EXERCISE -> Below is some data. Retype exactly the lines starting at the one with "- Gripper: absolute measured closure" and ending at the one with "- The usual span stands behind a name".

———

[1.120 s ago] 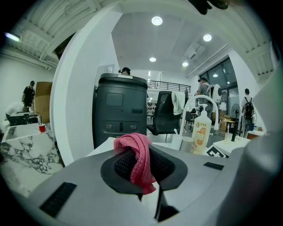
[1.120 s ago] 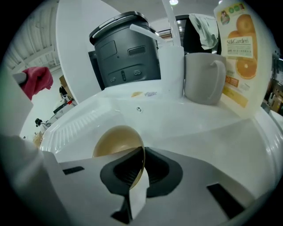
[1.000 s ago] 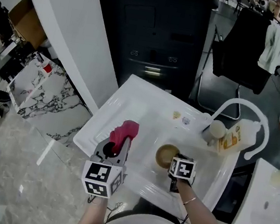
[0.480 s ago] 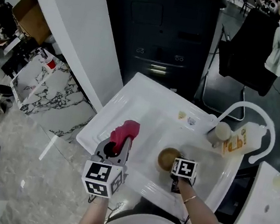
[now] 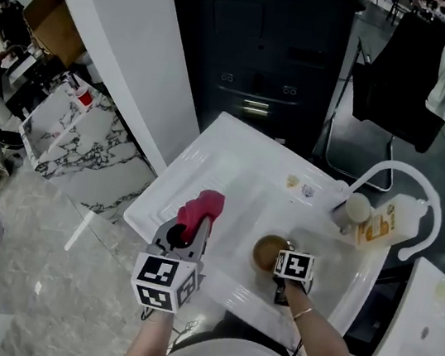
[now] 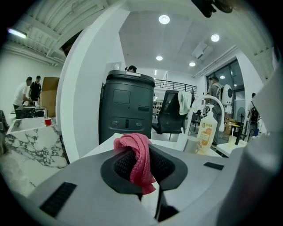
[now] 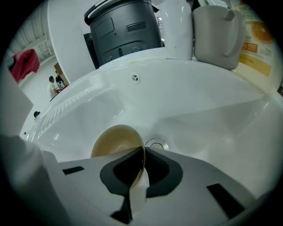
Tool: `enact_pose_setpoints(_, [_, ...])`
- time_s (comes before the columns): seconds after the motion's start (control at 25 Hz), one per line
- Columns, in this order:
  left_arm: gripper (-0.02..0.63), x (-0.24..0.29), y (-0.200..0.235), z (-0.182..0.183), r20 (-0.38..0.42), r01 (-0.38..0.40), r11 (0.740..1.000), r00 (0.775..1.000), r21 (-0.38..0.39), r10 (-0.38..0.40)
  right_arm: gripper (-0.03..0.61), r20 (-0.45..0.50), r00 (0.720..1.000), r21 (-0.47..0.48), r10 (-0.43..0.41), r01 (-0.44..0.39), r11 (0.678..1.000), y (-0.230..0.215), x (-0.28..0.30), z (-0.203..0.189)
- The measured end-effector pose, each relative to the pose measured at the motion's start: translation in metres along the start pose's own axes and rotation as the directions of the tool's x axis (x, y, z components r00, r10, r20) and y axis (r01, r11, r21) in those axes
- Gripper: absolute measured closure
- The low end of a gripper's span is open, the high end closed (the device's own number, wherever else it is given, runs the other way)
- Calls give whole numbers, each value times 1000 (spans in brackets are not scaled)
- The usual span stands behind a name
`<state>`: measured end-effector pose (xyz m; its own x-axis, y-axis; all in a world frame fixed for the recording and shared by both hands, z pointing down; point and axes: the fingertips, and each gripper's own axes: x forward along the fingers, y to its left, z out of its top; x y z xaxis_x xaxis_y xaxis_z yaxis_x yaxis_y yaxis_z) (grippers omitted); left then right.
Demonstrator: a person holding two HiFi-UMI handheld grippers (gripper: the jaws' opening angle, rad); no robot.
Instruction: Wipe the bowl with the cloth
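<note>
Pinching bowl (image 7: 116, 139) rim, R gripper (image 7: 142, 153) holds it tilted inside sink (image 5: 233, 166); L gripper (image 6: 142, 170), clamped on pink cloth (image 6: 132, 145), over sink's near-left edge.

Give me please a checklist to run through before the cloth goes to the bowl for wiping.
1. Is the cloth clamped in the left gripper? Ok.
2. Is the rim of the bowl clamped in the right gripper? Ok.
3. Is the bowl held over the sink? Ok.
4. Does the cloth touch the bowl? Not ok, they are apart.
5. Does the bowl rest on the sink floor? Cannot tell.
</note>
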<state>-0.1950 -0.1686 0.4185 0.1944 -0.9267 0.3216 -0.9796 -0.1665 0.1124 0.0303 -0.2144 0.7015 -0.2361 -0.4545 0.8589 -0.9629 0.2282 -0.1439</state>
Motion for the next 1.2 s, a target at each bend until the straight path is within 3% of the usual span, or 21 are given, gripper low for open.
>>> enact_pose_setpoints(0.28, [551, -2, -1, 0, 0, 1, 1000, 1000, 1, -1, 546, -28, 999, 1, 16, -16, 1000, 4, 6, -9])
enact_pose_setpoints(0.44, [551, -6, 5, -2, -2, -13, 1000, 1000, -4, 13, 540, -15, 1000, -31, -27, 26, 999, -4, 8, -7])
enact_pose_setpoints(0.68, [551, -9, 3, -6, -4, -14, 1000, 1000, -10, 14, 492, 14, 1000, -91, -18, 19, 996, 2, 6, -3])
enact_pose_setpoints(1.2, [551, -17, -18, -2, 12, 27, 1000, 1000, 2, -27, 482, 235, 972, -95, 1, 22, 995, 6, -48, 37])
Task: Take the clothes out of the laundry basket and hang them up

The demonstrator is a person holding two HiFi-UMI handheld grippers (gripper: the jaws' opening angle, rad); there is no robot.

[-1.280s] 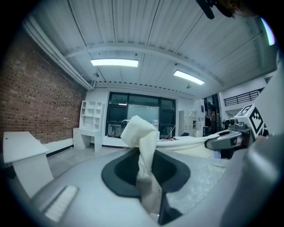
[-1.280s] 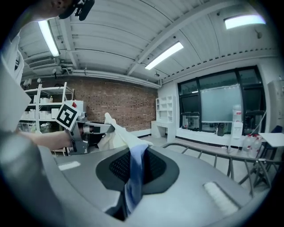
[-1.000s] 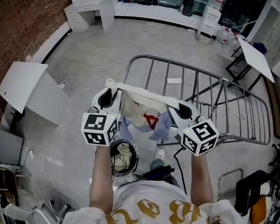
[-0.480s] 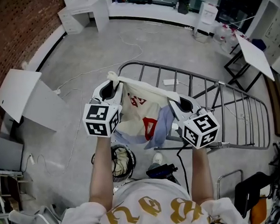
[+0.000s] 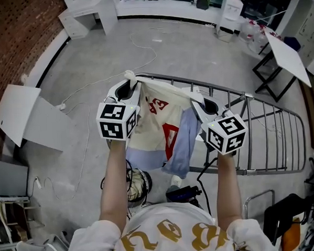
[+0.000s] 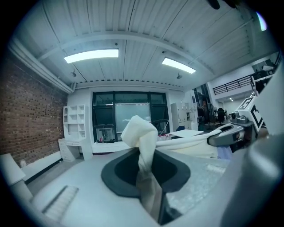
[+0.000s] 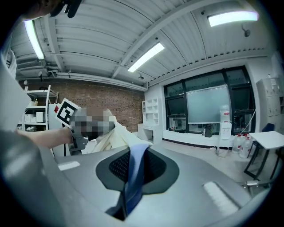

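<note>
A cream garment (image 5: 153, 132) with red markings and a blue part (image 5: 184, 142) hangs stretched between my two grippers, over the near rail of the grey drying rack (image 5: 262, 135). My left gripper (image 5: 129, 83) is shut on its cream corner (image 6: 141, 146), which bunches up out of the jaws. My right gripper (image 5: 199, 100) is shut on the blue edge (image 7: 133, 177). The laundry basket (image 5: 135, 184) sits on the floor below my left arm, with cloth inside.
A white board (image 5: 28, 119) lies on the floor at the left. A brick wall (image 5: 13, 35) runs along the left, white shelving (image 5: 85, 13) stands at the back. A cable (image 5: 89, 131) trails across the floor. Dark gear (image 5: 184, 192) lies by my feet.
Both grippers have carried the garment forward over the rack's near rail. The cloth hangs longer and flatter between them, and the basket has slipped back under my left arm.
</note>
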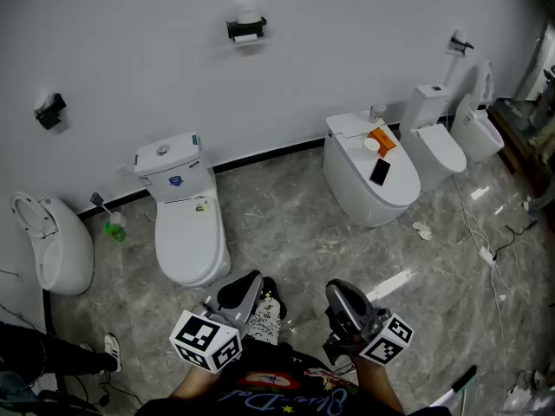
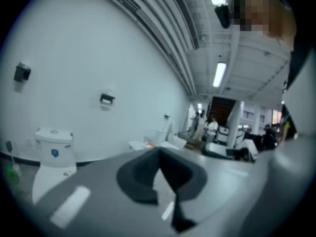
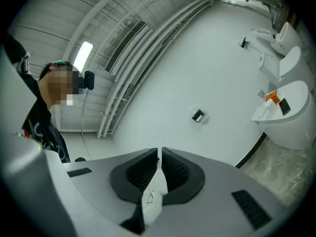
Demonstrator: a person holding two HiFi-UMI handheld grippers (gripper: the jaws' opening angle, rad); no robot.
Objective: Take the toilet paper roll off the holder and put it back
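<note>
A black toilet paper holder [image 1: 245,29] hangs high on the white wall, with a white toilet paper roll [image 1: 247,37] in it and something white on its top. Both grippers are far from it, held low near my body. My left gripper [image 1: 251,279] points toward the wall with its jaws together and nothing between them. My right gripper [image 1: 337,288] beside it is also shut and empty. In the left gripper view the holder [image 2: 106,99] is small and distant beyond the closed left gripper [image 2: 159,152]. In the right gripper view the holder [image 3: 198,116] sits above the closed right gripper [image 3: 159,150].
A white toilet [image 1: 184,224] stands below the holder, and a second toilet [image 1: 368,176] with a phone and an orange item on its lid is to the right. A third toilet [image 1: 438,146] is further right. A white fixture [image 1: 52,245] and another black wall holder [image 1: 50,111] are at left. Cables [image 1: 486,250] lie on the floor.
</note>
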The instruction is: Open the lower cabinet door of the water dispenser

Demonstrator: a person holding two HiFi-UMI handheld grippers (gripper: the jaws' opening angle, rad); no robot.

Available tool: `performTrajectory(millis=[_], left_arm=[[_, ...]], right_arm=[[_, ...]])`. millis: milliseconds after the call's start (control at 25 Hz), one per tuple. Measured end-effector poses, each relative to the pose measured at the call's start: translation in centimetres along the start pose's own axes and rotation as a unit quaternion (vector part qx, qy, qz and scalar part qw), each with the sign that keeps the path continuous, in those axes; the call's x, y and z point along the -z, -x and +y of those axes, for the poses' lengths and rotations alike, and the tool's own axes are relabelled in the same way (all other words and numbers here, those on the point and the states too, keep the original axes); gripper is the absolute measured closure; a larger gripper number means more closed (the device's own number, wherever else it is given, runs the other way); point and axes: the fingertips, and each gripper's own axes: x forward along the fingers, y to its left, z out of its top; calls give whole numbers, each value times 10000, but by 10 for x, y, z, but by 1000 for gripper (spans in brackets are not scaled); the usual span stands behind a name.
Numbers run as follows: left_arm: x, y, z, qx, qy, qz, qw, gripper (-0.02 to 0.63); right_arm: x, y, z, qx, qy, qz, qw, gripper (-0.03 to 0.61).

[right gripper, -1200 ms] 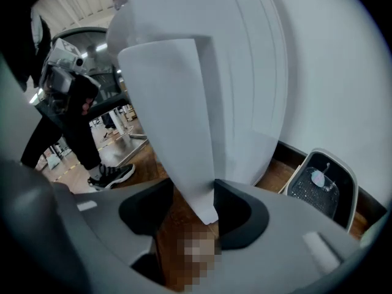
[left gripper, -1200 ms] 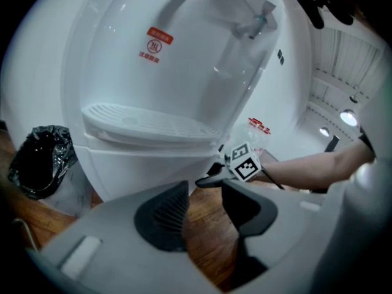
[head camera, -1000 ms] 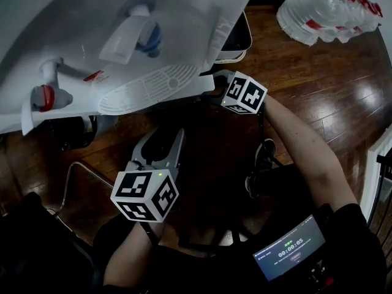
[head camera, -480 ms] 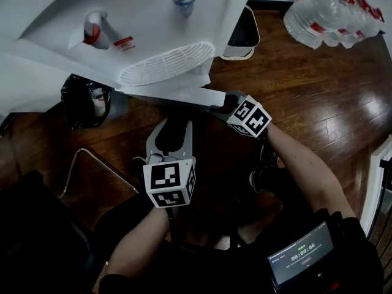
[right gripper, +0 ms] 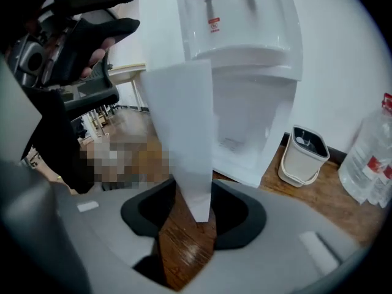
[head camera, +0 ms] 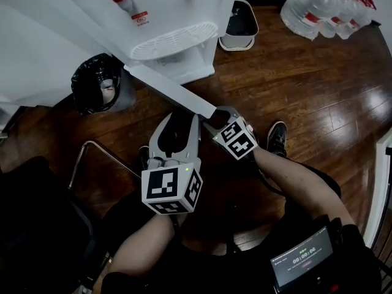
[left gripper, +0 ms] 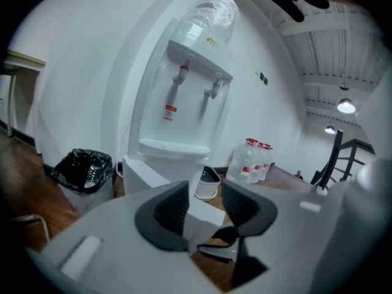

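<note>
The white water dispenser (head camera: 165, 17) stands at the top of the head view. Its lower cabinet door (head camera: 171, 90) is swung far out towards me, and the cabinet (right gripper: 245, 127) behind it shows open. My right gripper (head camera: 211, 116) is at the door's free end. In the right gripper view the door edge (right gripper: 184, 121) fills the gap of that gripper (right gripper: 195, 204); its jaws are closing and both pads touch the edge. My left gripper (head camera: 177, 124) hangs just left of the door end, open, with nothing between its fingers. The left gripper (left gripper: 204, 198) faces the dispenser (left gripper: 190, 103).
A bin lined with a black bag (head camera: 98, 81) stands left of the dispenser, and a small white bin (head camera: 240, 23) stands to its right. Shrink-wrapped water bottles (head camera: 324, 5) lie at the top right. A metal chair frame (head camera: 92, 158) and my shoe (head camera: 275, 136) are on the wooden floor.
The door has swung out from the dispenser's front as my right gripper drew back towards me. My left gripper rose and shifted right, still open.
</note>
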Motion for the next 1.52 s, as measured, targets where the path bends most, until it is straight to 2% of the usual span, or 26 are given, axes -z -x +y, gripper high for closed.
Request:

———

EXERCISE SOLUTION ->
- Gripper: absolute measured closure
- The low end of a gripper's span is open, the high end closed (the device's own number, wherever else it is given, runs the other way)
- Calls give whole numbers, each value times 1000 (spans in brackets are not scaled)
- The usual span stands behind a name

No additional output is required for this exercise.